Exercise aim —
Write out the full listing exactly as it appears below.

/---

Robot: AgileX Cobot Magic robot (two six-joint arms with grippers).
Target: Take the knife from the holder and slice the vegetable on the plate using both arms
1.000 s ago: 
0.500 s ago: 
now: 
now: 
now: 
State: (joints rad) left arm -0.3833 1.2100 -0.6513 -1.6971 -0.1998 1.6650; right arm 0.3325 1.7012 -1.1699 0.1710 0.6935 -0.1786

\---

Your solution —
Robot: AgileX Cobot Magic robot (two six-joint arms with grippers).
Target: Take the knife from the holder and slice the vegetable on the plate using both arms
1.000 s ago: 
0.500 s ago: 
now: 
now: 
now: 
State: (joints rad) left arm -0.3833 1.2100 -0.6513 -1.6971 -0.1998 1.6650; right arm 0.3325 1.7012 -1.1699 0.1710 0.6935 -0.1786

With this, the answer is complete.